What does the Home Report look like?
Home Reports can look a little daunting at first. They are long documents and not all of them follow the same layout.
But essentially they are all the same. They each contain a section known as the Single Survey giving you information about the property and its current value, a section called the Energy Performance Certificate giving you the energy efficiency rating of the property and finally a section called the Property Questionnaire which contains information provided by the sellers.
So what are the things you should look for in the Home Report?
The Current Market Value or Home Report Value
As you will have noticed when you have been searching for properties online, almost all properties for sale in Edinburgh at the moment are advertised at “Offers Over”.
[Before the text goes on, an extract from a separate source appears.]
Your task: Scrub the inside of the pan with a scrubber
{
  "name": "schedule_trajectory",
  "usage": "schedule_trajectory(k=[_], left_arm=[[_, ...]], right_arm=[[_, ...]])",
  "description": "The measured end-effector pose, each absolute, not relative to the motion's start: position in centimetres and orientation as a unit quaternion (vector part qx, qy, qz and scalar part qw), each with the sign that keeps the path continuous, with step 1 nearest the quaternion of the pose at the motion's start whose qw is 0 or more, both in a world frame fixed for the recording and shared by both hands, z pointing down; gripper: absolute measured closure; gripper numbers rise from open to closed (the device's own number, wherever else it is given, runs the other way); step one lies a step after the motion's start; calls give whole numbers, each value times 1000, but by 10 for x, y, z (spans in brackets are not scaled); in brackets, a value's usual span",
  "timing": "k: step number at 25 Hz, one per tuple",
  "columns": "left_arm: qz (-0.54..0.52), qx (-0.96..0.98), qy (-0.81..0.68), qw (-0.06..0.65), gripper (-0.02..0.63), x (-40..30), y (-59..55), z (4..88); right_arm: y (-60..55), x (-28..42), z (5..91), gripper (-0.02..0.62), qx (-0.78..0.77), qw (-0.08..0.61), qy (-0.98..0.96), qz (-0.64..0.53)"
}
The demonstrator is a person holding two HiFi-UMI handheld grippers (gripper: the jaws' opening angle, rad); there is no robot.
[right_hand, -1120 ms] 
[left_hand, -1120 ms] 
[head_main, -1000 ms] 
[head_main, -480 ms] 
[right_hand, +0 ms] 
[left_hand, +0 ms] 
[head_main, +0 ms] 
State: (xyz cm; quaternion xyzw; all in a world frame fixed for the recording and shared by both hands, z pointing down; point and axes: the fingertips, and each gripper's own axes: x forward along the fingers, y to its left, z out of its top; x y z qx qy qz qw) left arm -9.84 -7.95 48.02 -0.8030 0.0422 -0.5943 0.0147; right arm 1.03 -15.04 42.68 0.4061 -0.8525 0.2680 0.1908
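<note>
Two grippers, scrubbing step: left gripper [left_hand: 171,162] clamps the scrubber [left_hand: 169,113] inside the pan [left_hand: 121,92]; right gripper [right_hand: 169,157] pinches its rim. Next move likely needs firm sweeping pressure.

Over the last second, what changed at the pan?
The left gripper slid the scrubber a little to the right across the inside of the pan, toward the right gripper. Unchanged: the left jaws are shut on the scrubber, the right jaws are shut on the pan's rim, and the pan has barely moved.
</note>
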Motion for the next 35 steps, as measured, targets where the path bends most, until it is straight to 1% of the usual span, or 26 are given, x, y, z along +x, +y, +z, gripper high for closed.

You can almost ignore that as an indicator of what the property is likely to sell for and so finding out the current market value is going to be useful to you in deciding whether or not you are going to be able to afford to buy the property.
Although the property market does change, remember that properties in Edinburgh, particularly those in the usual price range of a First Time Buyers, are selling at prices well over the current market value and selling quickly so it is important to find out the Home Report Current Market Value, so that you quickly find out if you are going to be able to afford the property.
As a First Time Buyer you are likely to be getting a 95% mortgage which is 95% loan to value – ie. the maximum mortgage you will get is 95% of the Current Home Report Value given in the Home Report and so your savings (deposit) will need to be sufficient to cover the 5% and the extra above that which you are likely going to have to offer.
You will find the current market value near the end of the Single Survey section of the Home Report.
Does the property need any repairs or is there a damp issue?
The Single Survey section of the Home Report is also where you will find out if any repairs are required or if the property has any damp issues.
The Home Report gives a rating of 1, 2 or 3 for the various parts of the property. A “1” rating means things are fine, a “2” rating means that repairs are likely in the near future or are recommended and a “3” rating means either a repair is needed now or, as in the example of damp, that a further report is recommended before you buy.
You will find that if you are looking at flats in traditional tenements, then the Home Report is going to have a number of category 2 comments simply due to the age of the building and because in many cases, because of the height of the building, the surveyor has been unable to gain access to the roof space and has been unable to make even a visual inspection of the roof from ground level.
If dampness has been found in the property then sometimes the selling agents will have arranged for the damp to be inspected by a specialist company and a Damp Report attached at the end of the Home Report. If there is such a Report then it will give you information as to the nature and extent of the problem and a quote for the cost of repairs and treatment.
What is the energy efficiency of the property?
The EPC (the Energy Performance Certificate) will give you the energy efficiency rating for the property and what rating it would be given if you were to carry out the recommended improvements and also gives you the national average efficiency rating.
The Property Questionnaire
The Property Questionnaire section of the Home Report is that part which is completed by the sellers. Not all sellers complete the questionnaire as completely or as accurately as might be preferred. But you will find out more information about the property including if the property is part of a factored building or development.